Ia menatap Putri sembari berujar, "Tapi apa lo pikir ... gue bakal maafin lo gitu aja seiring uang ini masuk ke rekening gue?"
Putri tersentak. Gadis itu mengerjapkan mata berulang kali.
"No ... Nino ... gue ..." Putri terbata. Ia sudah tak tahu lagi apa yang harus ia katakan pada Nino. Pun tak tahu lagi bagaimana membujuk pemuda itu.
Nino hanya menarik sudut bibirnya memandang wajah Putri. Ia sudah pernah mengatakan bukan bahwa ia tak akan pernah memaafkan gadis ini.
Dan selagi Putri yang masih panik itu mencari cara lain, bunyi notifikasi terdengar nyaring memecah keheningan. Notifikasi itu berasal dari ponsel Putri.
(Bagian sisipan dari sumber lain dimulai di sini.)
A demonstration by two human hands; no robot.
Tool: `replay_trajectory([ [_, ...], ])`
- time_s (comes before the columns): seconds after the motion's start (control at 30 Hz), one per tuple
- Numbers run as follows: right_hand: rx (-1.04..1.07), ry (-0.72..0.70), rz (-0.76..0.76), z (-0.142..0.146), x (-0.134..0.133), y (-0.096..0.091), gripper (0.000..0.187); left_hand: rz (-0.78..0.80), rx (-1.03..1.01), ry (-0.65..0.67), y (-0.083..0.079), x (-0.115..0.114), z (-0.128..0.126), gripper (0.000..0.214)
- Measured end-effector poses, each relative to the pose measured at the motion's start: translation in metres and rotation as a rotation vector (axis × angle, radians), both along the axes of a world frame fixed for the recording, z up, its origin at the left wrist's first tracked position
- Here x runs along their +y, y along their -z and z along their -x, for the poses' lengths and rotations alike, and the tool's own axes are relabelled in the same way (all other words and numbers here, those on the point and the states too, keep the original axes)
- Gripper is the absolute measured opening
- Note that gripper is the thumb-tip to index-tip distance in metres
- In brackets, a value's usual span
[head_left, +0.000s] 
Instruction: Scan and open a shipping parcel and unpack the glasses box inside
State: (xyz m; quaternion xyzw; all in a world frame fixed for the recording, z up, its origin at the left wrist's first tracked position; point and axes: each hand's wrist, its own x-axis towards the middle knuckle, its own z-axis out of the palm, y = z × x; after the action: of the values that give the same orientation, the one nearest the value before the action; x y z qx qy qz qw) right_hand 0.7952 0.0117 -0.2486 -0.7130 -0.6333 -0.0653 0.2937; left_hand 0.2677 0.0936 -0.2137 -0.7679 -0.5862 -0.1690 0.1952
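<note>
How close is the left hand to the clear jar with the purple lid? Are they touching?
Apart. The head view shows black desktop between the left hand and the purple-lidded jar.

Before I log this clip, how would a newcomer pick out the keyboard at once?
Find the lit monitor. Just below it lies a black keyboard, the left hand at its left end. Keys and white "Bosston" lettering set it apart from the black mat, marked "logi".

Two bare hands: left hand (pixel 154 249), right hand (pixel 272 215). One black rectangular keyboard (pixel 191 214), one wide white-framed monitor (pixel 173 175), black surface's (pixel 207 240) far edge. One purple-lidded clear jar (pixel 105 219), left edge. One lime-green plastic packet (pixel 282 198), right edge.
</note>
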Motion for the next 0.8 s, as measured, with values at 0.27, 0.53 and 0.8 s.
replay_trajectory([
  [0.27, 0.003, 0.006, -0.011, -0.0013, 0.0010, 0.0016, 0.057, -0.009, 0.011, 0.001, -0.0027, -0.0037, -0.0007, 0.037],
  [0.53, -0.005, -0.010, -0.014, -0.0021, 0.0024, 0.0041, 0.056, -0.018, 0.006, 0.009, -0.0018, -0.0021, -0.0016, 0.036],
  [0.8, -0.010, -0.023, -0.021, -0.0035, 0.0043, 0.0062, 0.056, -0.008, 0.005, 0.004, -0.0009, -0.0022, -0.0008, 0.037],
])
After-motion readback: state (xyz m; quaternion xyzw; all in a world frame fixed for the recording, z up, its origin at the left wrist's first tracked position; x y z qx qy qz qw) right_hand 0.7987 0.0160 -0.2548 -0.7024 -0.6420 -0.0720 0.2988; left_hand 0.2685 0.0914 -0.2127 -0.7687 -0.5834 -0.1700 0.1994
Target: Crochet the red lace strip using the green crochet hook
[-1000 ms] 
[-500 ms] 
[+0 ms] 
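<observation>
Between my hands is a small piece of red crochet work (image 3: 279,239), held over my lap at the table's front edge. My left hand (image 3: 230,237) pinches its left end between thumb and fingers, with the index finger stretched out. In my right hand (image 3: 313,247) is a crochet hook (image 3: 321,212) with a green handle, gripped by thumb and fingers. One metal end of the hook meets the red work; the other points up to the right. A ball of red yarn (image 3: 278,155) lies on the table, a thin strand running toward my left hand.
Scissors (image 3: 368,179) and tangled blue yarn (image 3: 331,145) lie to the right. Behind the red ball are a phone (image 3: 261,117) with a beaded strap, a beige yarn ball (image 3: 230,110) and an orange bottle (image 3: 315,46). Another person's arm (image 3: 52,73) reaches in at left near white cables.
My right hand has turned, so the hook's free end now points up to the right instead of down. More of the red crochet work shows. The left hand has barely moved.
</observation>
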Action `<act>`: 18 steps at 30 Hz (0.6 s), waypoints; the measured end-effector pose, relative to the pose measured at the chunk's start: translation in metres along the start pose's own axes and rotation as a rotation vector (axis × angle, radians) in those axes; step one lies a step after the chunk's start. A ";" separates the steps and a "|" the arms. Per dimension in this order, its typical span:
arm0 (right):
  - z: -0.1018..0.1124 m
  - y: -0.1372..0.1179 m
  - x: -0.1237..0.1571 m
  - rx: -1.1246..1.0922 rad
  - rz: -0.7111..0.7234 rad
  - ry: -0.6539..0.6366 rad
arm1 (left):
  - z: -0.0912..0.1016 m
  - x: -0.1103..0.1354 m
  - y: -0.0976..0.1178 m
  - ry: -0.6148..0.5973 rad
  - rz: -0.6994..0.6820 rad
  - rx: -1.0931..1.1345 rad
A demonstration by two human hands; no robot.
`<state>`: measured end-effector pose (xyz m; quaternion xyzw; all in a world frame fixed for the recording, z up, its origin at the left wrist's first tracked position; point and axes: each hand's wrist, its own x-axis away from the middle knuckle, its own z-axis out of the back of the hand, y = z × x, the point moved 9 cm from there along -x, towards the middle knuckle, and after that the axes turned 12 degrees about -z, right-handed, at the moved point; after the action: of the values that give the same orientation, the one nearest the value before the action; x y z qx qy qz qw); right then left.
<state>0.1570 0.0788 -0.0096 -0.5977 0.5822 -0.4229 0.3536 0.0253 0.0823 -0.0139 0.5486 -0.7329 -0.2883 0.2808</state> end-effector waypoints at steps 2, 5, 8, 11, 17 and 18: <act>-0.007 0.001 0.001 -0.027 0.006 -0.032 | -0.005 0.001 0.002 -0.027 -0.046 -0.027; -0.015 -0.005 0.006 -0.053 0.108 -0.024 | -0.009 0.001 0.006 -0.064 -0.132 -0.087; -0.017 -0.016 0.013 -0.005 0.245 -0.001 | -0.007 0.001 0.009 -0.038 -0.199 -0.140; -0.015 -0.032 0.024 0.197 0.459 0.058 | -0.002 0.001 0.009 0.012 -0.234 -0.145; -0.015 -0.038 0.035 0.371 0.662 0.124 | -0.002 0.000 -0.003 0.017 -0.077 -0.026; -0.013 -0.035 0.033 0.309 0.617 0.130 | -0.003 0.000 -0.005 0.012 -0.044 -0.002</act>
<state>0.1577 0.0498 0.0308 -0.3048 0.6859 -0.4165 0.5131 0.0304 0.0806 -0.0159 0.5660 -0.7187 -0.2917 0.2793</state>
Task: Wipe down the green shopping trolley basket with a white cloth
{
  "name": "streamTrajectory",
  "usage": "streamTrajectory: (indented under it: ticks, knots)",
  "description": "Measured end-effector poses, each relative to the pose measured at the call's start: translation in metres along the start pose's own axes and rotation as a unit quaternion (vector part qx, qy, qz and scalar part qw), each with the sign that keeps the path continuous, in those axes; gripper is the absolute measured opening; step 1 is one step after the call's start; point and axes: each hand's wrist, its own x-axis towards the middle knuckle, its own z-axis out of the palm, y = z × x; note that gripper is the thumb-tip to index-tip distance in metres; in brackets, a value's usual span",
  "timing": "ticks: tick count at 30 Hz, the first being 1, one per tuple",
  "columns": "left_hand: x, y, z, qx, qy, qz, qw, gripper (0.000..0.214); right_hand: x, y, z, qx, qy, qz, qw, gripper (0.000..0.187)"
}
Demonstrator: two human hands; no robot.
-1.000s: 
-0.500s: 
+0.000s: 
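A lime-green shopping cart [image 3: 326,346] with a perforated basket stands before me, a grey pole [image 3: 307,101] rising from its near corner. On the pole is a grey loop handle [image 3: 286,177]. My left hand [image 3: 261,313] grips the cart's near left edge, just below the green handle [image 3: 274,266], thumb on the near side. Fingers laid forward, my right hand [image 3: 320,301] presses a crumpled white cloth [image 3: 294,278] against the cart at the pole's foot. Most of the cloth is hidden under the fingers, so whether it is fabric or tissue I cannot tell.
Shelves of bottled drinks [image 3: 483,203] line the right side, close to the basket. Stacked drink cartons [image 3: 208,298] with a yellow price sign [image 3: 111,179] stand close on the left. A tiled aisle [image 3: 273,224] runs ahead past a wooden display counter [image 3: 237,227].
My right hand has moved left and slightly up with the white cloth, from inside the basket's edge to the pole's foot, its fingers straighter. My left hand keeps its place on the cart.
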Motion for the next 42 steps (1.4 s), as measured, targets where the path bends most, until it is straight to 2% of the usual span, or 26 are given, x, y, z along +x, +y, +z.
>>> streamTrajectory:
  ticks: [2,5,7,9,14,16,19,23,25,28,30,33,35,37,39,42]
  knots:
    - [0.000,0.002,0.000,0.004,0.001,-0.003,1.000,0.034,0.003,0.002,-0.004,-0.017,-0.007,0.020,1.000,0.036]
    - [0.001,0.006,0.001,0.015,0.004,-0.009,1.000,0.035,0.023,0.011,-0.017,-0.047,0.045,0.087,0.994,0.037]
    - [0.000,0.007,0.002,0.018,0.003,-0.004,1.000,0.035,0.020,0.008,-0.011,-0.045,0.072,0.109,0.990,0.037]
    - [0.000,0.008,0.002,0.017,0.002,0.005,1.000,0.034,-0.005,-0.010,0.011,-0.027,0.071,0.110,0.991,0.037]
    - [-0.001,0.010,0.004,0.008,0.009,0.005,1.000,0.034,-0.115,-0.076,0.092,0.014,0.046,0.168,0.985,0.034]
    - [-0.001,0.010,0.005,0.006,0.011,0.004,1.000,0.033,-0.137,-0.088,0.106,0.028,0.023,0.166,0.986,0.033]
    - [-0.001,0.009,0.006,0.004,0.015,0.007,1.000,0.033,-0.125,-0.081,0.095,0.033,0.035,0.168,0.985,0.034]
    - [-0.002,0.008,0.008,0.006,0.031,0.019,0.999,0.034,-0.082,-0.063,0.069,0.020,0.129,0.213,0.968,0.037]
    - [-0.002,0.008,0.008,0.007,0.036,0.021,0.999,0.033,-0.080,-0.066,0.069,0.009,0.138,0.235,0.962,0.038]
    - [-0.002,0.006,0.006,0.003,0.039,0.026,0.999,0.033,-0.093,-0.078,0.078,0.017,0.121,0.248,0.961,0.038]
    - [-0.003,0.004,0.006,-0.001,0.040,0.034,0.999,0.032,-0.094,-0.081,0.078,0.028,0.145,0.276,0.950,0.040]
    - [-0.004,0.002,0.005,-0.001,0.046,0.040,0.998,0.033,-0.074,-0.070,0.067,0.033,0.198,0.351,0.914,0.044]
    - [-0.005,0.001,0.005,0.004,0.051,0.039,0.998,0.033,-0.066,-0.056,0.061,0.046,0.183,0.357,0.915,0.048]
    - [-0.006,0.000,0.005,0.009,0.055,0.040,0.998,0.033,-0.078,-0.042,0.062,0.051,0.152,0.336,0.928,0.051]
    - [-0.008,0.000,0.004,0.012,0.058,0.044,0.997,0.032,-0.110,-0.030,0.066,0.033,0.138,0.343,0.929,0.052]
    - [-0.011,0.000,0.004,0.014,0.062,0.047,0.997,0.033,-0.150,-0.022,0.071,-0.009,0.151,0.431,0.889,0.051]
Cepat- cepat Putri membacanya dan alangkah terkejutnya ia ketika melihat bahwa uang yang tadi ia kirimkan telah kembali lagi. Iya, uang sepuluh juta itu telah ditransfer Nino ke rekening Putri.
"Lo kembaliin uangnya?" tanya Putri lagi. Ia menatap Nino tak percaya.
Setahu Putri, Nino tak akan berbuat seperti ini.
Melihat Putri yang tampak terkejut itu, Nino melangkah maju mendekati gadis itu.
"Gue gak butuh permintaan maaf lo atau pun uang dari lo itu," ucap Nino dingin. Ia menjeda untuk menarik sudut bibirnya. "Seperti yang lo bilang hari itu, kesempurnaan jauh lebih penting. Dan harga diri gue yang udah lo injak- injak itu udah gak sempurna lagi sekarang."
Nino lagi- lagi menyeringai. "Gue gak akan pernah maafin lo. Gue akan bikin lo terus merasa bersalah, dan gak akan bisa tidur nyenyak. Karena lo gak pernah tahu rasanya menjadi miskin dan dipermalukan seperti gue."
Ucapan Nino betul- betul tepat sasaran. Ucapan itu menohok Putri tepat di ulu hatinya. Gadis itu sangat bersalah dan makin merasa bersalah sekarang.
"No ..."
"Gue ada kelas. Gue duluan, ya."
Tanpa menunggu jawaban dari Putri, Nino sudah melangkah meninggalkan koridor sepi itu. Tepatnya meninggalkan Putri yang menangis seorang diri di sana dan hanya dapat memandangi punggung Nino yang sudah menjauh.
Hari itu Putri menyadari semua kesalahannya, dan mengerti apa yang terjadi tidak akan mengubah apapun. Bahkan sebuah kalimat memaafkan sangat penting bagi seseorang. Dan Putri menyesal, baru menyadari itu sekarang.